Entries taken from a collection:
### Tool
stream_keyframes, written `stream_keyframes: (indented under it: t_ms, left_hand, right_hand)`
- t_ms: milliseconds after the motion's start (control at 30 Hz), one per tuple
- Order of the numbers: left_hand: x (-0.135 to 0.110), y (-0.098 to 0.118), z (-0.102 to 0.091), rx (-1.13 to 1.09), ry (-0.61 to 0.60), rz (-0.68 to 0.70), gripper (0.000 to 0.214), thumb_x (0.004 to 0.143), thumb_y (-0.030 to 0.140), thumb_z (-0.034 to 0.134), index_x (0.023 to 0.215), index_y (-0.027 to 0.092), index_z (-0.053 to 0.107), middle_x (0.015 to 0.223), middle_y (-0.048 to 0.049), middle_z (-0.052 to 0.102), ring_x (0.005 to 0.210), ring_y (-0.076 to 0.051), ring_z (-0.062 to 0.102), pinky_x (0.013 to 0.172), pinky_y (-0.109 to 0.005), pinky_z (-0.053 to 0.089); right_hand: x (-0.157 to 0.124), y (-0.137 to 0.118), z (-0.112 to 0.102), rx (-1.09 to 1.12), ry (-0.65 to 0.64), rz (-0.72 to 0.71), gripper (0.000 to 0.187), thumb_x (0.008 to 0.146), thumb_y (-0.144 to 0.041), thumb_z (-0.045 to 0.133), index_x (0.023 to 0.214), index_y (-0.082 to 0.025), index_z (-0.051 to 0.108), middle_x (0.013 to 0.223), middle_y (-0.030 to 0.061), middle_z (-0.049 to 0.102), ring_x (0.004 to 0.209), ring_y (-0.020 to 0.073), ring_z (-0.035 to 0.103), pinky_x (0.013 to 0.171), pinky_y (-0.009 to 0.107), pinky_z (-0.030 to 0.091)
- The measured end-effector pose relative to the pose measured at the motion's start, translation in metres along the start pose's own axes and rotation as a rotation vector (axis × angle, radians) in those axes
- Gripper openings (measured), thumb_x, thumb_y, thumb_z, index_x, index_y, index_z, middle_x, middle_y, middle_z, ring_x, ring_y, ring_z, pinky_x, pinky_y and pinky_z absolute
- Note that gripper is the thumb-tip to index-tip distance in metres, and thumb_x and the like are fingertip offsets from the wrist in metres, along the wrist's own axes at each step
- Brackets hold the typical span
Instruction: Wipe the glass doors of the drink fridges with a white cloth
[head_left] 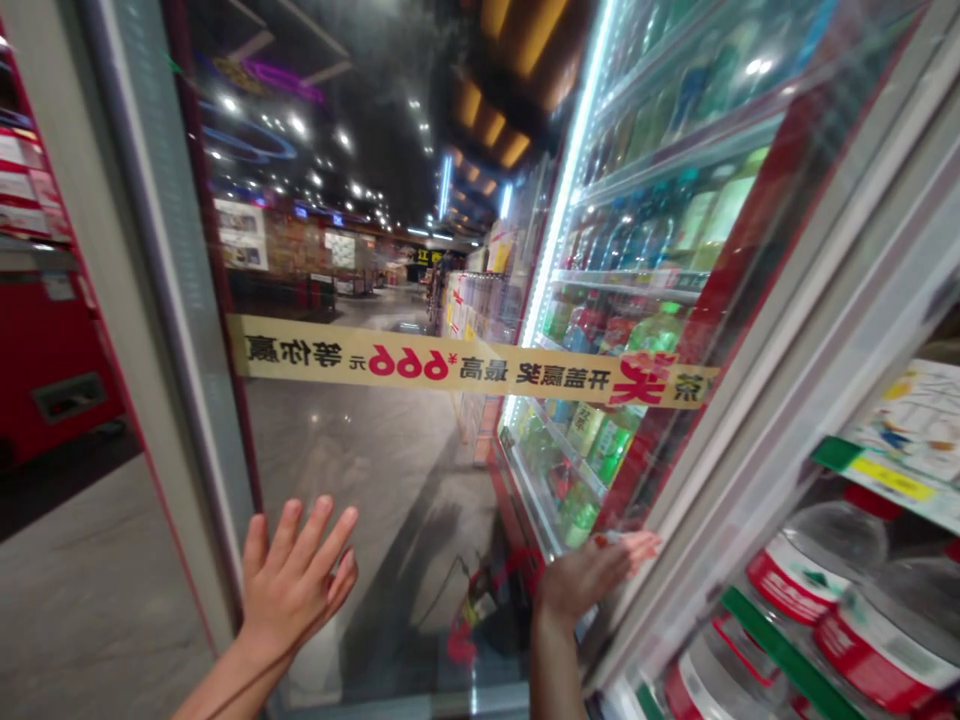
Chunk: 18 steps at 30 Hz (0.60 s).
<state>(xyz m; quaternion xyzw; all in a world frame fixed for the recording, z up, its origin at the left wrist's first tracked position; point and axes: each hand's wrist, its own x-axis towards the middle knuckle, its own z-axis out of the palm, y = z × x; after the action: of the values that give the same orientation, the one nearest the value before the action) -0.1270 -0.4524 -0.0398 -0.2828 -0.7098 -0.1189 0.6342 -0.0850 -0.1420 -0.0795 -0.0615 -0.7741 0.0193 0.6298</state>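
My left hand [298,565] is raised in front of the glass door [360,450] of a drinks cooler, palm forward, its fingers spread and holding nothing. Whether it touches the pane I cannot tell. My right hand [589,575] is stretched out flat at the right side of the door, close to the grey door frame [667,490]. It is somewhat blurred, and its fingertips lie in bright light. A yellow strip with reversed print [480,366] runs across the pane.
Large water bottles with red labels [889,630] stand on the shelf at right, with a green shelf strip [787,650] in front. Shelves of green bottles [611,445] show in the glass. A red cabinet [56,350] stands at far left on the grey floor [97,560].
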Motion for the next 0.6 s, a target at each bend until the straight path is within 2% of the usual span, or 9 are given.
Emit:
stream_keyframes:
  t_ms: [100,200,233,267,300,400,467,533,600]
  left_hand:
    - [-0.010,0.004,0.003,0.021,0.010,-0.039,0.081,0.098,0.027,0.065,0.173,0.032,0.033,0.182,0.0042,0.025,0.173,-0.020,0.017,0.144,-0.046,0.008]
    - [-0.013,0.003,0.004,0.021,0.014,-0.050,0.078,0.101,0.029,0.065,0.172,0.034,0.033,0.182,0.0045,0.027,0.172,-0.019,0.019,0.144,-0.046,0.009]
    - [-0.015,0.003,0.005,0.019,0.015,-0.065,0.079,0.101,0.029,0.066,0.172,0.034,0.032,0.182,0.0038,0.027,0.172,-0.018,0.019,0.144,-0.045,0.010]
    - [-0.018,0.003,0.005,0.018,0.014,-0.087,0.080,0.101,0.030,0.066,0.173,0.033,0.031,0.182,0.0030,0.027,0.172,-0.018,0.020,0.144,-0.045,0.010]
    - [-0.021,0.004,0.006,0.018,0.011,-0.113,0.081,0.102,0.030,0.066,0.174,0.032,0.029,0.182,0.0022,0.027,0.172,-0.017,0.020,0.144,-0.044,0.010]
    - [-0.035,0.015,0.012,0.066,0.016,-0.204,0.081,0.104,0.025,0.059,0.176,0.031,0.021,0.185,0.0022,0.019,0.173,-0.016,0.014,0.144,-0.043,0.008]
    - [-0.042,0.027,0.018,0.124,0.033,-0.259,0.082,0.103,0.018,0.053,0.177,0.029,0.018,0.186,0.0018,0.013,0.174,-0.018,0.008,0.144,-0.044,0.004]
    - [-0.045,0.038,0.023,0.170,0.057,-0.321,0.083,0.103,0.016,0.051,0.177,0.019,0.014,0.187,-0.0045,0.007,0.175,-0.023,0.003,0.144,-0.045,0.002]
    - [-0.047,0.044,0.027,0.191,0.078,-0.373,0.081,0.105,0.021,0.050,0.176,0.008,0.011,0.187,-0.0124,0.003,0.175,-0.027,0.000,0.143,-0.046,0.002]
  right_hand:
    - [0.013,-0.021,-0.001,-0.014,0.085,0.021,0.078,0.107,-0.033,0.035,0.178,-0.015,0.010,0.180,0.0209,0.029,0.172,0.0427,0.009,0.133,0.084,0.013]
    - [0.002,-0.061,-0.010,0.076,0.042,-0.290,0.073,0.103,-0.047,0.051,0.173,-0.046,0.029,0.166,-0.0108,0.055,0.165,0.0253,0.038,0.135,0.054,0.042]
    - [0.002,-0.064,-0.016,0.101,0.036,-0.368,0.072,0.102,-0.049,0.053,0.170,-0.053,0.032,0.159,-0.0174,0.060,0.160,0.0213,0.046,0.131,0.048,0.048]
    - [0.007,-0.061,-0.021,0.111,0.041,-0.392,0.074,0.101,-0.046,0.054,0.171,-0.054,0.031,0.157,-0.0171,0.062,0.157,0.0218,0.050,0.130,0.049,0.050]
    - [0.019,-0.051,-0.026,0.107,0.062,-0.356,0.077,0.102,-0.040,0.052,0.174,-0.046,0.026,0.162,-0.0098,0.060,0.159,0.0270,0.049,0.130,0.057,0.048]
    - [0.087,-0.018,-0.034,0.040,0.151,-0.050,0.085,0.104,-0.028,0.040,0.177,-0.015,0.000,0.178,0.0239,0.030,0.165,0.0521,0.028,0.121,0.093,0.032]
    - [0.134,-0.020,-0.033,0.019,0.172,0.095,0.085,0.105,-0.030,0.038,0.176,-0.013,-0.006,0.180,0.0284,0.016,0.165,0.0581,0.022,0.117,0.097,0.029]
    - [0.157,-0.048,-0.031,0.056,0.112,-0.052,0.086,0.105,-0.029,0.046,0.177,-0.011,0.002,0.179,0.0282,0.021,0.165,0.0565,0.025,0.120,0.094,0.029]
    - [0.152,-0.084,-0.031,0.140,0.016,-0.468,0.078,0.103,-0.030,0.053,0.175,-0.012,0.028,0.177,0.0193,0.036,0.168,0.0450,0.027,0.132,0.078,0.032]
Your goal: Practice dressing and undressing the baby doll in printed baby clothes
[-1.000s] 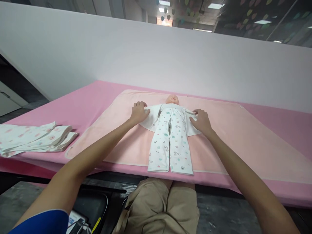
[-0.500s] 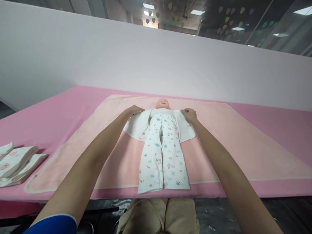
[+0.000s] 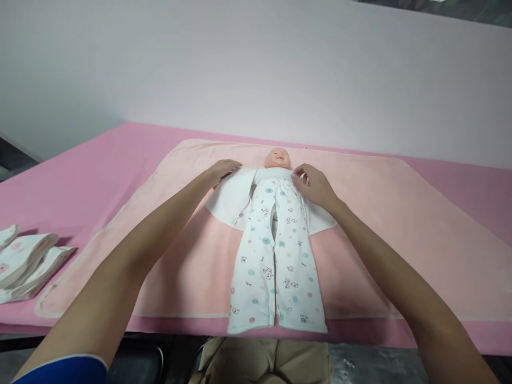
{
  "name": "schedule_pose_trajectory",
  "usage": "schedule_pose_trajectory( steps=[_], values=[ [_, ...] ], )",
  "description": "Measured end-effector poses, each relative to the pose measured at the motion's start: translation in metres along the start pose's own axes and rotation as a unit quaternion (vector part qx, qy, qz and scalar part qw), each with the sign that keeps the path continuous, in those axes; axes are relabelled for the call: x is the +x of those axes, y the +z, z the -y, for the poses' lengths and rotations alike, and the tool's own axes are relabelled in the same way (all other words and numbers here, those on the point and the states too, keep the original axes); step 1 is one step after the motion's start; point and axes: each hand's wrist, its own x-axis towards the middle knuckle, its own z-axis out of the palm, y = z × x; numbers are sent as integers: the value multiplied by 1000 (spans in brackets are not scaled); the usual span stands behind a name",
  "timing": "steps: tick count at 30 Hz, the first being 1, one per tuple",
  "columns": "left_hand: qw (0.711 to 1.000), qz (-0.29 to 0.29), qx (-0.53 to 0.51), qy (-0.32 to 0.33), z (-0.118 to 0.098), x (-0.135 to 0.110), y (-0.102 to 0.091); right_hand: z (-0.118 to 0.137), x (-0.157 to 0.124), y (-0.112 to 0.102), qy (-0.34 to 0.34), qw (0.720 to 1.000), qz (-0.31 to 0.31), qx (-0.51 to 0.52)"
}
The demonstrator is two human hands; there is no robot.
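Doll (image 3: 278,158) on its back on the pink blanket (image 3: 372,229); white shirt (image 3: 231,198) spreads either side of patterned trousers (image 3: 256,256). My left hand (image 3: 226,168) lies at the shirt's edge, right hand (image 3: 314,184) half-curled nearby; cannot tell if either pinches cloth. I'd work lightly, evenly. Folded cloths (image 3: 30,264) well apart, left.

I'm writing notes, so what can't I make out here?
All in the head view:
Folded cloths: cut off by the left edge.
Doll: torso hidden by shirt and trousers.
Shirt: partly behind the right hand.
Trousers: smallest prints too small to tell.
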Motion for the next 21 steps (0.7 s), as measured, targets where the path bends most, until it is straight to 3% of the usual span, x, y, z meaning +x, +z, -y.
schedule_pose_trajectory(
  steps=[2, 5, 7, 8, 10, 12, 17, 21],
  values=[
    [998, -27, 23, 56, -4, -15, 4, 15, -12, 0, 53, 997, 49, -11],
    [959, -91, 75, 258, -14, -53, 15, 25, -25, 1, 107, 989, 103, -5],
    [925, -40, 75, 371, -21, -82, 23, 28, -31, 1, 85, 990, 114, 6],
    [919, 9, 71, 389, -25, -95, 26, 30, -35, 0, 64, 992, 111, 16],
    [922, 105, 74, 365, -31, -116, 29, 35, -43, -2, 28, 993, 101, 46],
    [923, 161, 87, 338, -36, -130, 28, 40, -54, -6, 21, 991, 108, 76],
    [874, 132, 147, 445, -30, -160, 20, 51, -88, -18, 57, 986, 143, 70],
    [884, 118, 203, 403, -16, -202, 24, 57, -120, -25, 74, 980, 182, 10]
  ],
)
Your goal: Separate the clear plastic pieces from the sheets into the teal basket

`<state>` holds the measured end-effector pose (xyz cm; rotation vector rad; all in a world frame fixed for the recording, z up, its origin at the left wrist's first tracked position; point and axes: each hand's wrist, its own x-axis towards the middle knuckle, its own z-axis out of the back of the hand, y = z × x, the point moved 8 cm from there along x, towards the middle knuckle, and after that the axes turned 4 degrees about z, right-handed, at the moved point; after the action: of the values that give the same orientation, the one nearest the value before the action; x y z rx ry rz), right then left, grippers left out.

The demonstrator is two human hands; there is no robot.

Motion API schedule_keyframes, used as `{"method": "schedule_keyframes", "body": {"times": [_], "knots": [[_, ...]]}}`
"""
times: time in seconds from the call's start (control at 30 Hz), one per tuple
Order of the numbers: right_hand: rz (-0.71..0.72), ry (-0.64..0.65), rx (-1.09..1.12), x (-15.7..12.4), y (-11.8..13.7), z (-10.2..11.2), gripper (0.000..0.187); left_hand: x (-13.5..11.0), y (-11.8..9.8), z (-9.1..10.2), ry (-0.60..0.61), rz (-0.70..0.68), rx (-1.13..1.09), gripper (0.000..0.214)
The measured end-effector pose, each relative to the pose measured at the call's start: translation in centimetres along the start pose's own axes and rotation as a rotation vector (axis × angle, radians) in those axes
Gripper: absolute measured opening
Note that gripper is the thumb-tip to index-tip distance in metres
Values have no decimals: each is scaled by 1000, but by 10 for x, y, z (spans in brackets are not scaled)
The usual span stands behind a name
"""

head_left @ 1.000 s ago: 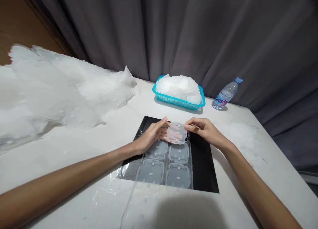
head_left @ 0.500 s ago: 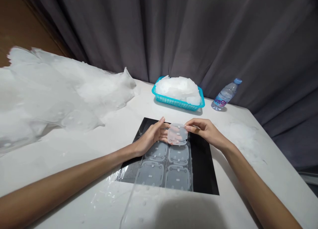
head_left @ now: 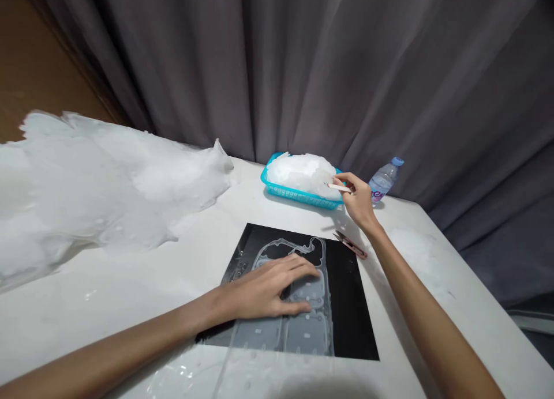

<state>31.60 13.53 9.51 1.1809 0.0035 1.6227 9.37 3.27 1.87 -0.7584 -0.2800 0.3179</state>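
Grey curtain [head_left: 303,64] backs white table [head_left: 130,289], right grip [head_left: 359,202] pinching white tool [head_left: 339,187], left grip [head_left: 274,285] splayed.

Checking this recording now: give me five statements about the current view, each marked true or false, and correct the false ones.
1. The left hand is spread over the clear panelled sheet. True.
2. The right hand is at the left end of the blue basket. False: the right hand is at the basket's right end.
3. The right hand's fingers hold a slim white object. True.
4. The water bottle lies on its side. False: the water bottle stands, blue cap at the top.
5. The small snips lie at the far right corner of the black mat. True.
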Motion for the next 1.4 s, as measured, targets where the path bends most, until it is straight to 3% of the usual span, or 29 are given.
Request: {"method": "schedule_keyframes", "body": {"times": [0.27, 0.5, 0.87, 1.17, 1.4], "knots": [[181, 40, -119, 6, 6, -24, 21, 0, -3, -3, -11, -67, 53, 39], [168, 14, -172, 11, 2, -27, 21, 0, -7, -6, -19, -109, 90, 41], [152, 20, -220, 16, 17, -53, 22, -1, -6, -6, -29, -114, 62, 42], [131, 55, -339, 9, 10, -45, 23, 0, -3, -10, -3, -75, 81, 43], [112, 8, -401, -6, 11, -34, 41, 3, -7, -5, 25, -100, 56, 45]]}}
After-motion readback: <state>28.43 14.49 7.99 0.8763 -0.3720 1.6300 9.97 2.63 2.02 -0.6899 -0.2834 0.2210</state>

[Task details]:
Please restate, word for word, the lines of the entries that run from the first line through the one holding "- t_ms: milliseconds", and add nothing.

[Expected output]:
### Tool
stream_keyframes, written `stream_keyframes: (indented under it: t_ms, left_hand, right_hand)`
- t_ms: milliseconds after the motion's start (control at 30 Hz), one per tuple

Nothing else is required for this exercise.